- [The data]:
--- START ---

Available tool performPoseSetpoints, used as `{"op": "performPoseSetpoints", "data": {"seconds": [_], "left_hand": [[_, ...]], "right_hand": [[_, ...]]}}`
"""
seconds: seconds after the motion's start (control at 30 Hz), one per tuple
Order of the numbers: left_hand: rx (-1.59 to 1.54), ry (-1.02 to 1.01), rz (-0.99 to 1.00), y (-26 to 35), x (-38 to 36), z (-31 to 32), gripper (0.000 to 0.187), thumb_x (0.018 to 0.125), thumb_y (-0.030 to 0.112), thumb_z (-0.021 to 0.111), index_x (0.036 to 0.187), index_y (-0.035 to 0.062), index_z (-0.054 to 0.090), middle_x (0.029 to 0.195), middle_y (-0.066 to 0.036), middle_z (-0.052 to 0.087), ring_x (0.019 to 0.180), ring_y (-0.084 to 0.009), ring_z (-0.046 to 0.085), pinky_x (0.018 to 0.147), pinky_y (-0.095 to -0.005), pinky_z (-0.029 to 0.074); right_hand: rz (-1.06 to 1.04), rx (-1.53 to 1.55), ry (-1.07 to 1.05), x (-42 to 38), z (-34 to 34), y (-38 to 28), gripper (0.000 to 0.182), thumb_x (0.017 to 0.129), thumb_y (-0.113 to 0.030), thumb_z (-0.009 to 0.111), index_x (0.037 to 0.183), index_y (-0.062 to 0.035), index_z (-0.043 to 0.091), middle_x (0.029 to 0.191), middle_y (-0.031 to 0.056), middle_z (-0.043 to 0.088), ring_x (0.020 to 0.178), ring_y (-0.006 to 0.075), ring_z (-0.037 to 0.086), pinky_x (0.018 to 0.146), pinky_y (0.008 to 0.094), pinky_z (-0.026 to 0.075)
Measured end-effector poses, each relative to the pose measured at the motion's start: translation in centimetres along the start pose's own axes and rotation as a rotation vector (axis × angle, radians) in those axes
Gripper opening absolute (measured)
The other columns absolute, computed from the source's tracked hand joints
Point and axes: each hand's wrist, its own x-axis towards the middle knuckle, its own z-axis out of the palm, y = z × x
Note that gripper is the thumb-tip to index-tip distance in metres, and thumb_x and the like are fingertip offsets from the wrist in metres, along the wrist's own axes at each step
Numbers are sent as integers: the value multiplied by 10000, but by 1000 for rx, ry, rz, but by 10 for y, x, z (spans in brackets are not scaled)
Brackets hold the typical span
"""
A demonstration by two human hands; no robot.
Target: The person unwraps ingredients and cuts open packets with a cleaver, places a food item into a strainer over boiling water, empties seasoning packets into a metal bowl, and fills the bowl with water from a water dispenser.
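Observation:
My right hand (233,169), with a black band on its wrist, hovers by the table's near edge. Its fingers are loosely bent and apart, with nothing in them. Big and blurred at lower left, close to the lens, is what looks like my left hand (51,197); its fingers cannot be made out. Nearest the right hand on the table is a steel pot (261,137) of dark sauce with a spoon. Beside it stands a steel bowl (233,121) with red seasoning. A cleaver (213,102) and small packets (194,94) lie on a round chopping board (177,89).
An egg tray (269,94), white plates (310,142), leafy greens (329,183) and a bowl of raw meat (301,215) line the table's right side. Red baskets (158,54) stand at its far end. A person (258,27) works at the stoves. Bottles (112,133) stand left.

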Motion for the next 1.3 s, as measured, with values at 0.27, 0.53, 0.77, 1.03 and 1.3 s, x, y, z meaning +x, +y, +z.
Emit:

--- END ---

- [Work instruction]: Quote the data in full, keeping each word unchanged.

- [Worked solution]:
Available tool performPoseSetpoints, used as `{"op": "performPoseSetpoints", "data": {"seconds": [_], "left_hand": [[_, ...]], "right_hand": [[_, ...]]}}`
"""
seconds: seconds after the motion's start (control at 30 Hz), one per tuple
Order of the numbers: left_hand: rx (-1.59 to 1.54), ry (-1.02 to 1.01), rz (-0.99 to 1.00), y (-26 to 35), x (-38 to 36), z (-31 to 32), gripper (0.000 to 0.187), thumb_x (0.018 to 0.125), thumb_y (-0.030 to 0.112), thumb_z (-0.021 to 0.111), index_x (0.036 to 0.187), index_y (-0.035 to 0.062), index_z (-0.054 to 0.090), middle_x (0.029 to 0.195), middle_y (-0.066 to 0.036), middle_z (-0.052 to 0.087), ring_x (0.019 to 0.180), ring_y (-0.084 to 0.009), ring_z (-0.046 to 0.085), pinky_x (0.018 to 0.147), pinky_y (-0.095 to -0.005), pinky_z (-0.029 to 0.074); right_hand: rz (-1.06 to 1.04), rx (-1.53 to 1.55), ry (-1.07 to 1.05), x (-42 to 38), z (-34 to 34), y (-38 to 28), gripper (0.000 to 0.182), thumb_x (0.017 to 0.129), thumb_y (-0.113 to 0.030), thumb_z (-0.009 to 0.111), index_x (0.037 to 0.183), index_y (-0.062 to 0.035), index_z (-0.043 to 0.091), middle_x (0.029 to 0.191), middle_y (-0.031 to 0.056), middle_z (-0.043 to 0.088), ring_x (0.020 to 0.178), ring_y (-0.006 to 0.075), ring_z (-0.037 to 0.086), pinky_x (0.018 to 0.146), pinky_y (0.008 to 0.094), pinky_z (-0.026 to 0.075)
Measured end-effector poses, each relative to the pose measured at the motion's start: translation in centimetres along the start pose's own axes and rotation as a rotation vector (axis × angle, radians) in those axes
Gripper opening absolute (measured)
The other columns absolute, computed from the source's tracked hand joints
Point and axes: each hand's wrist, its own x-axis towards the middle knuckle, its own z-axis out of the palm, y = z × x
Note that gripper is the thumb-tip to index-tip distance in metres, and thumb_x and the like are fingertip offsets from the wrist in metres, along the wrist's own axes at each step
Numbers are sent as integers: the value multiplied by 10000, but by 1000 for rx, ry, rz, but by 10 for y, x, z (spans in brackets are not scaled)
Brackets hold the typical span
"""
A demonstration by two human hands; no robot.
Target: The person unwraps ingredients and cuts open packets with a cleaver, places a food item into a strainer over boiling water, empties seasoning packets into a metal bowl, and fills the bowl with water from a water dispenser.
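Observation:
My right hand (233,169), with a black band on its wrist, hovers by the table's near edge. Its fingers are loosely bent and apart, with nothing in them. Big and blurred at lower left, close to the lens, is what looks like my left hand (51,197); its fingers cannot be made out. Nearest the right hand on the table is a steel pot (261,137) of dark sauce with a spoon. Beside it stands a steel bowl (233,121) with red seasoning. A cleaver (213,102) and small packets (194,94) lie on a round chopping board (177,89).
An egg tray (269,94), white plates (310,142), leafy greens (329,183) and a bowl of raw meat (301,215) line the table's right side. Red baskets (158,54) stand at its far end. A person (258,27) works at the stoves. Bottles (112,133) stand left.
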
Motion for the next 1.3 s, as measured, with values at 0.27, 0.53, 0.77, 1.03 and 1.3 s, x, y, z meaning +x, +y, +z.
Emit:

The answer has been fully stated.